What Professionals Should Do Now
Experts recommend several practical steps. Thorin Klosowski, senior security and privacy analyst at the Electronic Frontier Foundation, advises asking for consent before using AI notetakers in sensitive meetings. “You hope the other person would tell you that they’re doing that,” he said. “Asking everyone for consent before doing a sensitive meeting would be the most polite approach to take.”
Danielle Kays, a partner at Fisher Phillips who represents businesses on privacy matters, urges organizations to thoroughly understand how their AI notetaking vendors handle data. “If there is some sort of speaker ID or voice recognition, really understand what that is and how it works,” she said.

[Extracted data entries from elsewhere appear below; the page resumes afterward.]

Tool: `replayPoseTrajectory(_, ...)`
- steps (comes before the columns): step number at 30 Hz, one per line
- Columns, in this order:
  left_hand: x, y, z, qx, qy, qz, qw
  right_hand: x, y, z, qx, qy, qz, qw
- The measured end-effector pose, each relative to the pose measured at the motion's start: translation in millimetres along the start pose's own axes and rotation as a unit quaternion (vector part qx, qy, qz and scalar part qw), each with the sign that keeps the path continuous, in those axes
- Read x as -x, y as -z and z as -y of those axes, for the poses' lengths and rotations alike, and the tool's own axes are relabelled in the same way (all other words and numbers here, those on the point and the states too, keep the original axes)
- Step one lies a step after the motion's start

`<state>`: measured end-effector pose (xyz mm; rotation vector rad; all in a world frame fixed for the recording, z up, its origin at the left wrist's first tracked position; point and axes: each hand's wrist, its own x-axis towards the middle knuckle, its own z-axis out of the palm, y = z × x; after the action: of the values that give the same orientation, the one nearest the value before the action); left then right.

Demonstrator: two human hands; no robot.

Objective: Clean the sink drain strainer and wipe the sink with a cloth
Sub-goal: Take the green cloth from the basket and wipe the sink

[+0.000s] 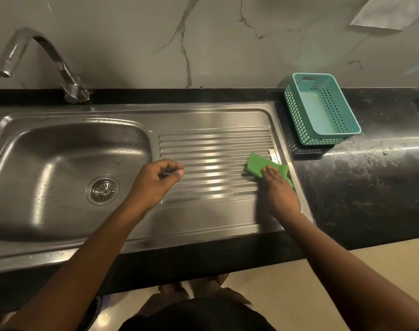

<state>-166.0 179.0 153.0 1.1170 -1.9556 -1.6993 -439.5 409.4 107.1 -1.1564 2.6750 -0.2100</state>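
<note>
A steel sink has a round drain strainer seated in the bottom of its bowl. To the right lies the ribbed drainboard. A green cloth lies at the drainboard's right end. My right hand presses flat on the cloth with straight fingers. My left hand hovers over the drainboard's left edge, fingers loosely curled and holding nothing.
A chrome tap arches over the bowl from the back left. A teal plastic basket stands on the black counter right of the sink, on a dark basket beneath. A marble wall rises behind.
</note>
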Motion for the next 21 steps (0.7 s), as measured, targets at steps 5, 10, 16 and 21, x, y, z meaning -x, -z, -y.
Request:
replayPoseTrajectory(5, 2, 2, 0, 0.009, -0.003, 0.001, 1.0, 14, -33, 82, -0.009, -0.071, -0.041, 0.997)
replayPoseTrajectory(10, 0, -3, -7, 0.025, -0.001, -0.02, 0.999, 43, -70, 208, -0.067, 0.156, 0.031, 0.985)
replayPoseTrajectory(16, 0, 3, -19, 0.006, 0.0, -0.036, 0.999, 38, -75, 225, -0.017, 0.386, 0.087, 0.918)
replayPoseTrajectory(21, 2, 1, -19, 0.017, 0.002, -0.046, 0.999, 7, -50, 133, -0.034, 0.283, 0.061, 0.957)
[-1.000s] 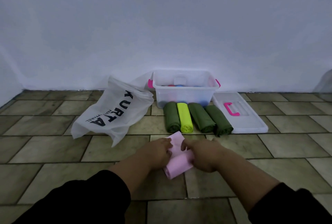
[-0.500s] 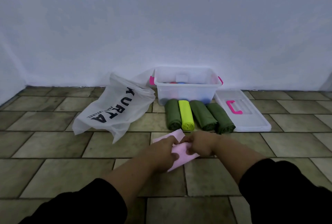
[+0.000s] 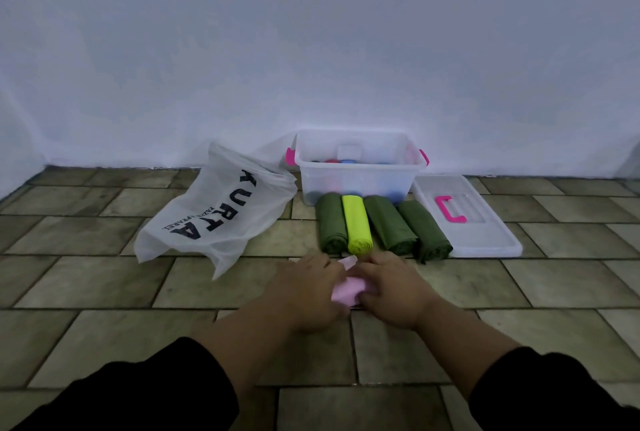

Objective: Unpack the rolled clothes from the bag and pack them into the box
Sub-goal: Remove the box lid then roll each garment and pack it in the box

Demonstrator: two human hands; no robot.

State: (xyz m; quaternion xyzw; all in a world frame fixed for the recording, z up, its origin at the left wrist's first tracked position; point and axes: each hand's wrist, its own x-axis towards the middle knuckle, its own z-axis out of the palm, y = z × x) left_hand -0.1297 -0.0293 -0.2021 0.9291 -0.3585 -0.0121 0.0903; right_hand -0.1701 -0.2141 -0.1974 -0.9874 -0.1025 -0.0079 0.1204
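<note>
left hand [image 3: 304, 287] and right hand [image 3: 388, 287] both clamped on pink cloth [image 3: 348, 290], likely tightening the roll; box [image 3: 360, 167] at 12 o'clock, lidless to receive it

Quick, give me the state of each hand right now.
Left hand: closed on the pink cloth, pressing it to the floor.
Right hand: closed on the same pink cloth from the other side.
</note>
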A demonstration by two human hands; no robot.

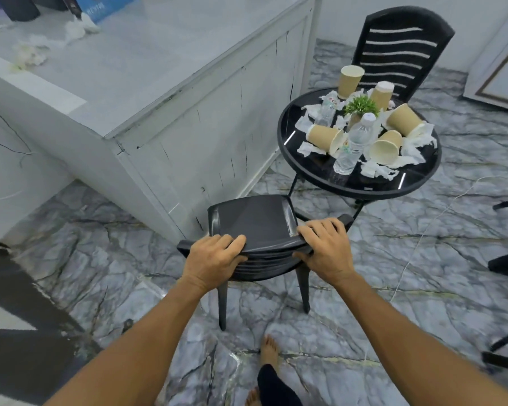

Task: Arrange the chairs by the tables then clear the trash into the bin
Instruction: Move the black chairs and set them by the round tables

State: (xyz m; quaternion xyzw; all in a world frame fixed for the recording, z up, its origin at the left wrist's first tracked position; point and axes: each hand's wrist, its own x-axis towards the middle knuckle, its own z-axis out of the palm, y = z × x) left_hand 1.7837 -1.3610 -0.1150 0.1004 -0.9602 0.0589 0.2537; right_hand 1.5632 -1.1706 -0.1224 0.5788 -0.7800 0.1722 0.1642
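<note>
So both hands (272, 253) are curled tight round the black chair's (254, 222) backrest beside the littered table (361, 187), probably needs tucking in next.

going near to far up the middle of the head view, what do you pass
bare foot → left hand and right hand, both gripping the back of the near chair → round table → far chair
</note>
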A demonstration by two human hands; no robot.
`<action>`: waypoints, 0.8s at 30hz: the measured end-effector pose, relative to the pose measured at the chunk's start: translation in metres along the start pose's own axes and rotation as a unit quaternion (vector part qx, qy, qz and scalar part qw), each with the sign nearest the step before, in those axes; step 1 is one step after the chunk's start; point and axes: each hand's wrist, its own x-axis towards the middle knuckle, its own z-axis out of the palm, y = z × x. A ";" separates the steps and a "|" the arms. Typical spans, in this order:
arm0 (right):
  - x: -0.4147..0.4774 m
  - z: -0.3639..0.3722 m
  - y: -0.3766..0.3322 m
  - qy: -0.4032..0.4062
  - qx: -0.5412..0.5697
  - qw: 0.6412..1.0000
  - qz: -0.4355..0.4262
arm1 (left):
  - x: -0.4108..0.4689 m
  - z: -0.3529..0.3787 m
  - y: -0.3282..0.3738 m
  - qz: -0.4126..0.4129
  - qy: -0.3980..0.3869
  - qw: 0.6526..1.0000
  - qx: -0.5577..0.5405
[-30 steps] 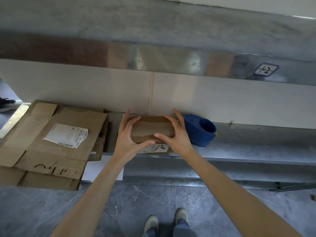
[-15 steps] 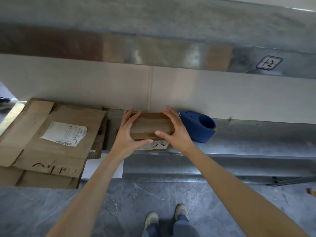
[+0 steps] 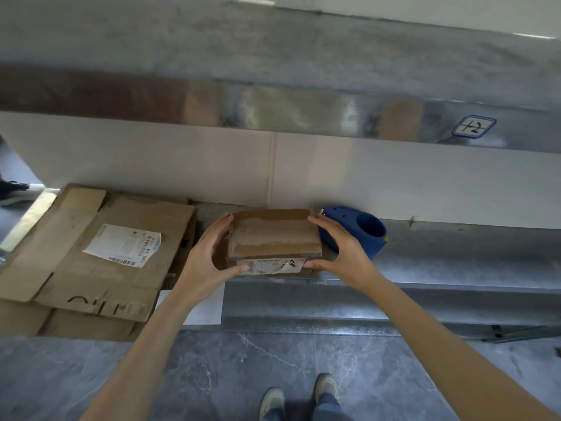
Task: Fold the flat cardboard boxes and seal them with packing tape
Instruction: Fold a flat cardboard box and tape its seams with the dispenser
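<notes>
Both hands are set around the ends of a small cardboard box (image 3: 273,238). The left hand (image 3: 206,259) is cupped round its left end, with the fingers laid along that end to the far top corner and the thumb pressed against the front face. The right hand (image 3: 344,253) is held in the mirrored pose on the right end, fingers reaching the far top corner and the thumb tip pressed on the front face. The box is thus gripped by each hand, and a gap is left between the left palm and the box's side. Both bare forearms are stretched forward from the bottom of the view and converge on the box. The box is seen at the front edge of the counter (image 3: 455,247), its top flaps closed under a glossy band that looks like tape. A blue tape dispenser (image 3: 364,232) is seen just behind the right hand, toward the counter's back edge. At the counter's left end a stack of flattened cardboard boxes (image 3: 91,278) is laid, overhanging the front edge, with a shipping label (image 3: 124,246) stuck on the topmost. Two shoes (image 3: 273,402) are seen on the grey floor (image 3: 379,369) below.
</notes>
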 end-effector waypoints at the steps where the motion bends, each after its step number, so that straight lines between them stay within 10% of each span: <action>1: -0.002 0.000 0.001 0.004 0.002 1.000 0.000 | -0.002 -0.001 0.000 -0.008 -0.002 1.000 -0.020; 24: -0.007 -0.008 0.005 0.010 0.008 0.999 0.036 | 0.004 -0.017 -0.006 -0.061 -0.004 0.998 0.018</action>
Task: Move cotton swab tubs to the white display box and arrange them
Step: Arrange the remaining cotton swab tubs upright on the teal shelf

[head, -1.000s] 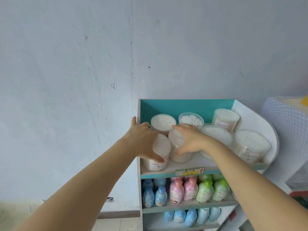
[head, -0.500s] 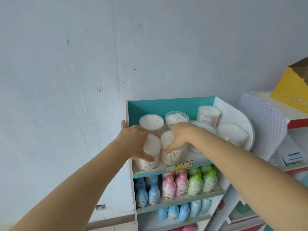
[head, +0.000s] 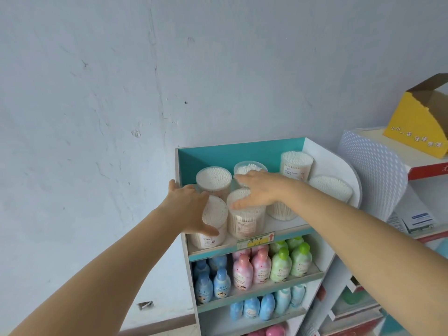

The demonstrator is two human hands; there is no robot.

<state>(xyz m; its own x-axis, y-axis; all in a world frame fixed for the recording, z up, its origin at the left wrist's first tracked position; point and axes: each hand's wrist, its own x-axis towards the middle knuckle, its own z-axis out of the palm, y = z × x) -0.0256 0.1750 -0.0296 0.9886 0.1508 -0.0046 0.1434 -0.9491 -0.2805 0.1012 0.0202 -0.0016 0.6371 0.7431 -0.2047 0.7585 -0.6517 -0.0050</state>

Chris Pluymers, an associate attorney at The Dillon Law Group, put it bluntly: “In the world of AI, the world of data and privacy, the world of biometric identification, I don’t think you can have such a lax approach to it. I think getting out ahead of it is crucial.”
What’s Next
The pending ruling in the Otter.ai case will set an important precedent for the entire AI notetaker industry. Meanwhile, organizations should develop clear policies on AI notetaker use, ensure proper consent mechanisms are in place, and carefully vet vendor data practices. As the technology evolves, privacy-focused solutions that process data locally rather than on cloud servers may gain a competitive edge. For now, the message from experts is clear: convenience should never come at the cost of confidentiality.